An interactive view of Webster University's campus.
Here’s the Thing: Division Three sports DO matter
There seems to be a sense that just because Webster University is a Division Three (DIII) school, athletics and quality of play are not important.
The saying “it’s only DIII, it doesn’t matter” is somehow used as a reason to not care about the athletic teams. Webster may not be as big as Division One programs, but the saying, “it’s only DIII,” diminishes the accomplishments of the players.
These athletes have worked their entire life to be able to play their respective sport in college. Whether it is baseball, soccer, softball or basketball, these student-athletes have put in as much time and effort, or more, than every student.
It may be DIII, but being named player-of-the-year in the conference or being named to an All-American team still means a player was better than the competition they went against and they are recognized for it.
People like to think of college athletics as a funnel to get to the professional ranks. Being DIII, there are not many athletes that go pro, but it is not impossible. Future Hall of Famer London Fletcher played football at John Carroll University. Ever heard of it? Neither have I.

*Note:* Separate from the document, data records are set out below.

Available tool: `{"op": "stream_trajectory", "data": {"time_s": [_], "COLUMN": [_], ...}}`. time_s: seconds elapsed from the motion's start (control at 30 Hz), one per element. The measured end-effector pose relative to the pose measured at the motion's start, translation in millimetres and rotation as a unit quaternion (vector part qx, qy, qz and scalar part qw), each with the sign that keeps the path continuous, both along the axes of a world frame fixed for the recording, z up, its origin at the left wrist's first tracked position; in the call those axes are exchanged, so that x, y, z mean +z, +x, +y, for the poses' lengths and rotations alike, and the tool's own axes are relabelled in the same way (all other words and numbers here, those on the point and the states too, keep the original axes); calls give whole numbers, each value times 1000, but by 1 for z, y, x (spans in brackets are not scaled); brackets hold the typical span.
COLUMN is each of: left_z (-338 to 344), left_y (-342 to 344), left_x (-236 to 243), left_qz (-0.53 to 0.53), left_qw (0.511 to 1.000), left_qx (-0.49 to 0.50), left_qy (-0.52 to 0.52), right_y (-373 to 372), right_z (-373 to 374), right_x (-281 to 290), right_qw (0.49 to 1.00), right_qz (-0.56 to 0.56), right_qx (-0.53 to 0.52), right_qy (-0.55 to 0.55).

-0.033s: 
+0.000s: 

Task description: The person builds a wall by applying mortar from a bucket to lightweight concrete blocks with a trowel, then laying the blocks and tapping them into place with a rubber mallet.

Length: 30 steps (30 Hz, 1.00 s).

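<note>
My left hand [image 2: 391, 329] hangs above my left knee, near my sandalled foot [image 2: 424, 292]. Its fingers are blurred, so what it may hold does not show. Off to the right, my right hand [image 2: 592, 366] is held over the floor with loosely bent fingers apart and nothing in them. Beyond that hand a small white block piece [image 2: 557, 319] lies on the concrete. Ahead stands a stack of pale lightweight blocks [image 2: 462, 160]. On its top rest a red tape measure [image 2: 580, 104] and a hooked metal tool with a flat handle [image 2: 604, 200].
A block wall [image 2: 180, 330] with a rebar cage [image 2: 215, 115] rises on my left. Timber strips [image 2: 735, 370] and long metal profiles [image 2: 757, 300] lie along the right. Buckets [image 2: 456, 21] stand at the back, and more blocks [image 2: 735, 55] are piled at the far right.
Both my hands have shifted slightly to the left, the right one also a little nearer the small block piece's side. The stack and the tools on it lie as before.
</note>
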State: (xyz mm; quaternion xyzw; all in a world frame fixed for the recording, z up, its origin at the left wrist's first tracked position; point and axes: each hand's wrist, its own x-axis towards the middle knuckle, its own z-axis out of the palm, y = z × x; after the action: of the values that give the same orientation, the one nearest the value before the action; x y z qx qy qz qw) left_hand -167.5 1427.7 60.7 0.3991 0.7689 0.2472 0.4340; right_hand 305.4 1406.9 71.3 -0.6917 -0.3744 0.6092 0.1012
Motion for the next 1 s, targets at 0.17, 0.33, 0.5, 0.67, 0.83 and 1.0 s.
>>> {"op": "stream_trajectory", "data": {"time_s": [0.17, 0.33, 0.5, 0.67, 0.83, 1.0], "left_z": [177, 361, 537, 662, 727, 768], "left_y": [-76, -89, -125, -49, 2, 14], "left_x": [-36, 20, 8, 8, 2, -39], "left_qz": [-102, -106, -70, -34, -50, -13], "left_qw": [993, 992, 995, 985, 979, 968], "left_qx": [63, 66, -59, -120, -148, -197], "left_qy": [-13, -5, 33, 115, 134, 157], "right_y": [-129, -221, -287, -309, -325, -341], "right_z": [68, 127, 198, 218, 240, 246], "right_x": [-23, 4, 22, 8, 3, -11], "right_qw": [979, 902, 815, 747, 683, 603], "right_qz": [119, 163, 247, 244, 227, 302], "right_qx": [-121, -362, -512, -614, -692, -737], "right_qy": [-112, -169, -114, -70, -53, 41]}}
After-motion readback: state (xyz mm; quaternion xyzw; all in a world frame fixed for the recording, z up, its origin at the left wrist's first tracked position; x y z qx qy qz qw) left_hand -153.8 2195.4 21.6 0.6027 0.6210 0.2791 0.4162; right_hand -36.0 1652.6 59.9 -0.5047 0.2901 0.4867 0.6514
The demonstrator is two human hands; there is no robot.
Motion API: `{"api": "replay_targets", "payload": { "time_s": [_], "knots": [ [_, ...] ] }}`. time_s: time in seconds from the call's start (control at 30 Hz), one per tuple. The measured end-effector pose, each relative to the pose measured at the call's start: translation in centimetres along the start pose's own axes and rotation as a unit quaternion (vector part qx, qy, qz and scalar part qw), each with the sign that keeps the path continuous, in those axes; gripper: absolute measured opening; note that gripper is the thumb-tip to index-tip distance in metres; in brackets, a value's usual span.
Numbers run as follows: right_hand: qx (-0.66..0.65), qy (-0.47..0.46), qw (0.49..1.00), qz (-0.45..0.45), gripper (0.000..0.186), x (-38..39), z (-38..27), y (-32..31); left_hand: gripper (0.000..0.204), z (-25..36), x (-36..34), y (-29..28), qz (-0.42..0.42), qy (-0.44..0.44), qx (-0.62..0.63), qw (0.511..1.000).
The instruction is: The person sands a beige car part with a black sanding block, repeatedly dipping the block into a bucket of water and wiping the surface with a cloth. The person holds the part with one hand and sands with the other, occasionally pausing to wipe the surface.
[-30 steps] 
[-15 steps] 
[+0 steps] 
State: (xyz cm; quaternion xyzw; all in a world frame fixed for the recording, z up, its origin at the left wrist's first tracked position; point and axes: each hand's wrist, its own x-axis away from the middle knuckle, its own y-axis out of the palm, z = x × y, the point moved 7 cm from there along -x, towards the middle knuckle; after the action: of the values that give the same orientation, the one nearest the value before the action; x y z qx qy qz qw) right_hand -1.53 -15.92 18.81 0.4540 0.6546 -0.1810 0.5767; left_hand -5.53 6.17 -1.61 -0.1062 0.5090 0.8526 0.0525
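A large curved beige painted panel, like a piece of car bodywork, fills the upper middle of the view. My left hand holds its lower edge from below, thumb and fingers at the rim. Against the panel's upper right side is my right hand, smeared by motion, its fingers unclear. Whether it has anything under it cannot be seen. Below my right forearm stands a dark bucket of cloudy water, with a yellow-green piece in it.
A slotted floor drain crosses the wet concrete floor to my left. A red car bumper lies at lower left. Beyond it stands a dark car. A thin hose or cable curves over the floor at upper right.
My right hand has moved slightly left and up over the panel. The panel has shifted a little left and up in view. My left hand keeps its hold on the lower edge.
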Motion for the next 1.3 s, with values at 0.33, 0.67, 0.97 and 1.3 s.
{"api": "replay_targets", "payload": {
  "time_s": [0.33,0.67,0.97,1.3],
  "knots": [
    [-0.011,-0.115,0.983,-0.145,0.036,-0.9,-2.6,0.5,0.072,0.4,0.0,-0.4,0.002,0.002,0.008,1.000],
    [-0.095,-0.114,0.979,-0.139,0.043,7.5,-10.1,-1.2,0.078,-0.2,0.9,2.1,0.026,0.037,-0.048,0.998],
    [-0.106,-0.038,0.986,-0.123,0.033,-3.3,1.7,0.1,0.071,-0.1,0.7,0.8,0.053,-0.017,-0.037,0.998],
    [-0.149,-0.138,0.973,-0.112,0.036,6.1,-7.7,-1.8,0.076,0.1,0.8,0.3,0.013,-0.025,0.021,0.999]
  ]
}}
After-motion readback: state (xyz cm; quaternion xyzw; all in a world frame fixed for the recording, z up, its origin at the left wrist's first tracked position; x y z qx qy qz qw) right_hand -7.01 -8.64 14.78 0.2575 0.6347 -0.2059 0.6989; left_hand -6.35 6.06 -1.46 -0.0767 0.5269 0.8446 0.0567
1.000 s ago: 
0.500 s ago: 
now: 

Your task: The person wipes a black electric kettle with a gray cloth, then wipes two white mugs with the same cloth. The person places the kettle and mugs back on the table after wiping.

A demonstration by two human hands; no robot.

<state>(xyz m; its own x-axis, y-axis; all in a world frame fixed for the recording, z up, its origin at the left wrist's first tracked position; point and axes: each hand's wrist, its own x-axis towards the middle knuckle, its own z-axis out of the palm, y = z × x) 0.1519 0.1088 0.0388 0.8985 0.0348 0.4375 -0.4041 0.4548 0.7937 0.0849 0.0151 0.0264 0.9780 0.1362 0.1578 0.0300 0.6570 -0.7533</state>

Even a SLIAC conference team has sent players to the pros. Jack Sikma played for Iowa Wesleyan. The 6’11” center was drafted eighth overall by the Seattle Supersonics in the 1977 NBA draft.
One of the greatest all-around athletes in the history of sports played DIII sports–Jim Thorpe. Thorpe played four different positions in the NFL and was the first man to run the 100-meter dash in 10 seconds flat in Olympic history. Thorpe attended Carlisle Indian Industrial school. He is now in the Pro Football Hall of Fame and has the Jim Thorpe award trophy named after him to recognize the best defensive back in college football.
Oh, and a couple more NBA players you may know played DIII. Scottie Pippen and Dennis Rodman played at Central Arkansas and SE Oklahoma State, respectively.
These players did not treat DIII athletics as a joke; they took it as an opportunity to continue their athletic career. It was a chance to play the sport they love at a competitive level for at least four more years.
Coaches should have to hold themselves to that same standard.
Bad coaching has seemed to become acceptable at the DIII level. If you have five losing seasons in a row, your abilities should be in question. I do not want to be the guy that wants to fire everybody, but if your teams are not winning, you are directly responsible.
If you constantly have to recruit a new team because your players quit, the question needs to be raised: why? I can understand if players can not handle the intensity of college athletics compared to that of high school, but if it is directly because players can not deal with the coach it needs to be addressed.
DIII athletics may not be on ESPN every night, but that does not mean they are not important. I believe that to have a successful school, you need to have a successful athletic program.